Determine how many lines of the listing below hold the string "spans", then state that number alone.

· · ·

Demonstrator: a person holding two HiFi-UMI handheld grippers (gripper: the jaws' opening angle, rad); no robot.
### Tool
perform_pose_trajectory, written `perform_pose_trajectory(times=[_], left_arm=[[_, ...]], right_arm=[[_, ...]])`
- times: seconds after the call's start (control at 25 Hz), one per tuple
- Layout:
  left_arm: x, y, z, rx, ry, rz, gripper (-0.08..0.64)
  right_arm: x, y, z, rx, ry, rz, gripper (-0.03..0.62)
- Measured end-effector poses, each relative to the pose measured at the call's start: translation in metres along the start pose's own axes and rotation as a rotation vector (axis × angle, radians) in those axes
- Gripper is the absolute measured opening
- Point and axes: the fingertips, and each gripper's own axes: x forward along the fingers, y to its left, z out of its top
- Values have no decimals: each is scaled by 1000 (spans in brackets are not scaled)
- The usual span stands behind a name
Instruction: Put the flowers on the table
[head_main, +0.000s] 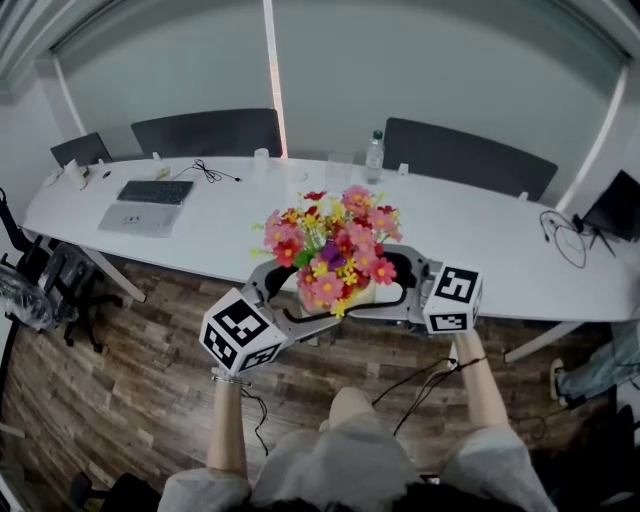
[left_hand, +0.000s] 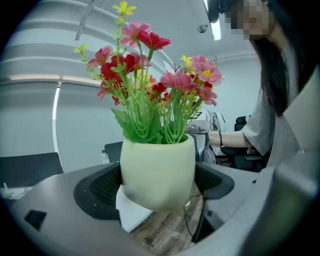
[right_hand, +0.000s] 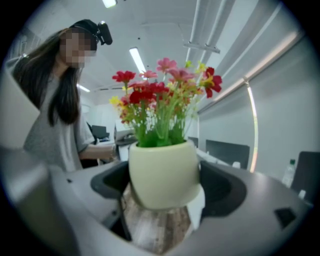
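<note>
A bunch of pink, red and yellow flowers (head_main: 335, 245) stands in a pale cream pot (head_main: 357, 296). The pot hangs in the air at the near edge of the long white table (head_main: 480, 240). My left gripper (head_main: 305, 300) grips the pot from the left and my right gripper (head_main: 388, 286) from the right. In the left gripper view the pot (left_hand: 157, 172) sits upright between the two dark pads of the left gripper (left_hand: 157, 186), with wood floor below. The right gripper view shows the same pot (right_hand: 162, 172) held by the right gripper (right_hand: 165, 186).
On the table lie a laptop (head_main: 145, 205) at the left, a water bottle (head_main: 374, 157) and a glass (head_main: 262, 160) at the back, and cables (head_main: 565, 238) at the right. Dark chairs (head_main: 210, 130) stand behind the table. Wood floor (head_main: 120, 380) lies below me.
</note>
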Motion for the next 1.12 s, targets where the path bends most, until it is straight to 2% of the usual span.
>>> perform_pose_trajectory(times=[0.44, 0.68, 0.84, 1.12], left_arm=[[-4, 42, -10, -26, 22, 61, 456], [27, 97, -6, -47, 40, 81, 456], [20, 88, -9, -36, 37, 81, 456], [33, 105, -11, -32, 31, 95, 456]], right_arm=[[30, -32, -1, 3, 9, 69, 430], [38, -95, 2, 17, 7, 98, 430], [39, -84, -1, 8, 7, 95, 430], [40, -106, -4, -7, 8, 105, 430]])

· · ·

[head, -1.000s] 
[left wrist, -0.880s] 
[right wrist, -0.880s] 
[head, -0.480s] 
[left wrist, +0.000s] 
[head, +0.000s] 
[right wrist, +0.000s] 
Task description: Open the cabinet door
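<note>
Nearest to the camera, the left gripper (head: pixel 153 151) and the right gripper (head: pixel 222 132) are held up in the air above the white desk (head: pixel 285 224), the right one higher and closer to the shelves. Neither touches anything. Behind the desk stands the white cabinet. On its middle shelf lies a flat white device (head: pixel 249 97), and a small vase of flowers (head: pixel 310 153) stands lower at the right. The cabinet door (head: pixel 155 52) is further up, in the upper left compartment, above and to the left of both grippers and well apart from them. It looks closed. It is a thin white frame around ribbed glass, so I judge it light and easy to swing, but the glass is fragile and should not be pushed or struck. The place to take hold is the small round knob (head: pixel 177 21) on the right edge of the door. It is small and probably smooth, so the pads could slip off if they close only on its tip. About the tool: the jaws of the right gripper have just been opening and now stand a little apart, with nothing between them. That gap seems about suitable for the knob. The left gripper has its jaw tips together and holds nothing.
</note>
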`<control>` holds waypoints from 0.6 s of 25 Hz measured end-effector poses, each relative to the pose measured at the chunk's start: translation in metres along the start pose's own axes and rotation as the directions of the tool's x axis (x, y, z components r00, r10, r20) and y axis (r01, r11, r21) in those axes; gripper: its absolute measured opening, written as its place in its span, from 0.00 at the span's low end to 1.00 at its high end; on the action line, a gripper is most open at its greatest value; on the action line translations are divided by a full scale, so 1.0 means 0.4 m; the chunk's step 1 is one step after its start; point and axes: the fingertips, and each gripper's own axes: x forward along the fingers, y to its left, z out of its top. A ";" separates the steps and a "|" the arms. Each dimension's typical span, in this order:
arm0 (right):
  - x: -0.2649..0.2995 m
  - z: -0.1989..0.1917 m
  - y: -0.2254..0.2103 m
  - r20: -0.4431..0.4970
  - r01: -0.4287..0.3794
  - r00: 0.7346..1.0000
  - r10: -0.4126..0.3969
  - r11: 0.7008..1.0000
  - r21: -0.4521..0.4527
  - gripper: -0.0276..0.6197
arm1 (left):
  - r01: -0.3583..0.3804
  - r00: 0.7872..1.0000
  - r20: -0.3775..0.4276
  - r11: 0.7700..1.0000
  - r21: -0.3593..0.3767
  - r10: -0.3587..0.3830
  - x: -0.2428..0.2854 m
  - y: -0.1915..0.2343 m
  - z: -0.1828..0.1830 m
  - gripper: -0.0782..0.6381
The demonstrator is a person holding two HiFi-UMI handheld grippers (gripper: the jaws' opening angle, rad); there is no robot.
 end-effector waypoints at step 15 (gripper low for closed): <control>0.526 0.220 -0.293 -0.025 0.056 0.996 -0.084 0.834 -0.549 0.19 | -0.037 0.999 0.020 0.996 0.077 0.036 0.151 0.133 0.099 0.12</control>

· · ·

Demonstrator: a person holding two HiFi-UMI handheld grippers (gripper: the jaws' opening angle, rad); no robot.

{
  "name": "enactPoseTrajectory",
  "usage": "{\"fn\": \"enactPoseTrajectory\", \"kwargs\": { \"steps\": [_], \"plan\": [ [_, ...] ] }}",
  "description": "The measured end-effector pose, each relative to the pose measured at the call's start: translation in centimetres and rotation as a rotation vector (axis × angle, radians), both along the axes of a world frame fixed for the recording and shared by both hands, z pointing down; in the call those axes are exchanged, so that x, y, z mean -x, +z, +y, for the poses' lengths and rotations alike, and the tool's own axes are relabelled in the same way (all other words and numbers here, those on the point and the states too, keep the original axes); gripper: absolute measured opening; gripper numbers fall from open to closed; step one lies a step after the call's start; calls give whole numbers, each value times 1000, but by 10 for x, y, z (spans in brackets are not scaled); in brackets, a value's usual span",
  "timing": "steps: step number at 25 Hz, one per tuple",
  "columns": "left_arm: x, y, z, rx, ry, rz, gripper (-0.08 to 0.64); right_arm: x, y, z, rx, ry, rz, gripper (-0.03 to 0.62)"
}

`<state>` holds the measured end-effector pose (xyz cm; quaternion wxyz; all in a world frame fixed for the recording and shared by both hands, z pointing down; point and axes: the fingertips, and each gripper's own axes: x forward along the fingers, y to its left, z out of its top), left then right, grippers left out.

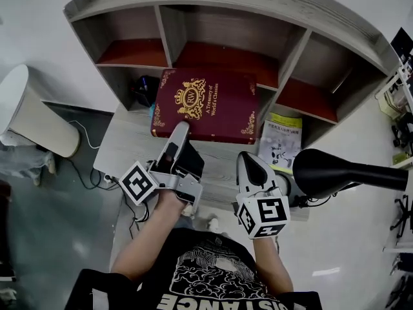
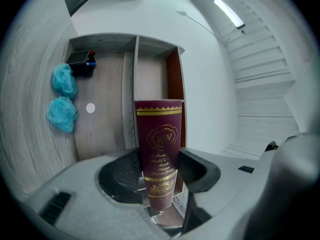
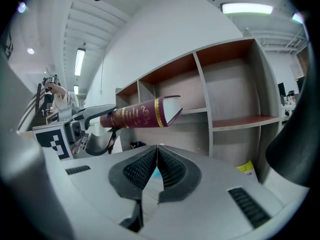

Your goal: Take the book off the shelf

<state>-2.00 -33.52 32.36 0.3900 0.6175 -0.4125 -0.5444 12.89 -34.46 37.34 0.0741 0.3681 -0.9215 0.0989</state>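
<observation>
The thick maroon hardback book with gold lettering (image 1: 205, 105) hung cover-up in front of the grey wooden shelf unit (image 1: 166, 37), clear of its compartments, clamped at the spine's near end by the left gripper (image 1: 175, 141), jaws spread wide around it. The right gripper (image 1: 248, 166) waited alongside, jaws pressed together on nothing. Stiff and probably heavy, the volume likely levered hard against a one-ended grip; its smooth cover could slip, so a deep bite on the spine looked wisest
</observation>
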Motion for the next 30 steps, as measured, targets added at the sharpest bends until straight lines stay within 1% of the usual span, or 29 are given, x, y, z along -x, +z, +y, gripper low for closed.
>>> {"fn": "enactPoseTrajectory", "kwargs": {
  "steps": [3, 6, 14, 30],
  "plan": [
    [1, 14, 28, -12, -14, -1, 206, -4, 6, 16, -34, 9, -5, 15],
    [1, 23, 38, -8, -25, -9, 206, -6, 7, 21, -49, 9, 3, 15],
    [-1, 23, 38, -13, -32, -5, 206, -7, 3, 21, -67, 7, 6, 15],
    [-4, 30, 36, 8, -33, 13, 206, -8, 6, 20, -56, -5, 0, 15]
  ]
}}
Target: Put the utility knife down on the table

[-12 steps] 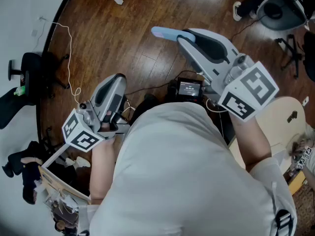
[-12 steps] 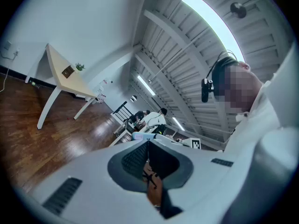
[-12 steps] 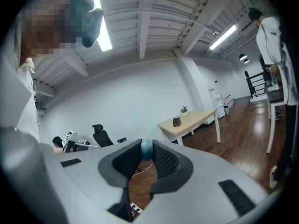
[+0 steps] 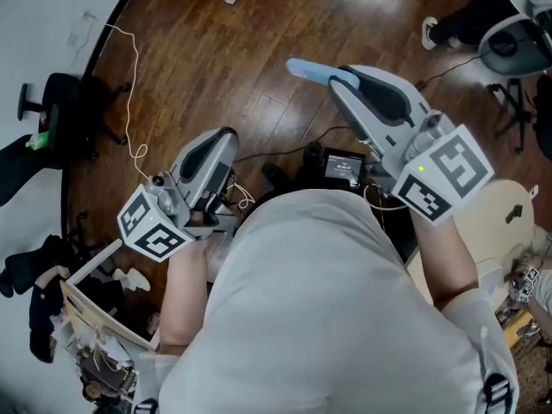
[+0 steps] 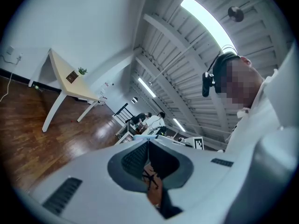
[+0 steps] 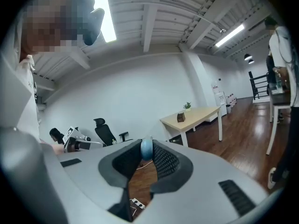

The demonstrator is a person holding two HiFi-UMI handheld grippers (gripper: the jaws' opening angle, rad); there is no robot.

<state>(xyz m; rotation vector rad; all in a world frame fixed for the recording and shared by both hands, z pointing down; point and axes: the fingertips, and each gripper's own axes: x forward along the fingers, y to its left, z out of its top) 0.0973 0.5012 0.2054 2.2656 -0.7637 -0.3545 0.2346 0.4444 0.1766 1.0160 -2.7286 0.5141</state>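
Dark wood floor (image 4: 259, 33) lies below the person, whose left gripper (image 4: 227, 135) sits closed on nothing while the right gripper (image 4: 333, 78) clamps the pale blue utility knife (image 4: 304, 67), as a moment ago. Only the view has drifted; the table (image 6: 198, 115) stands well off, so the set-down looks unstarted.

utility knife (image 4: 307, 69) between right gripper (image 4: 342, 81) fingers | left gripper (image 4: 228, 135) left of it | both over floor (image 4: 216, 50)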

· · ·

### Completed task
2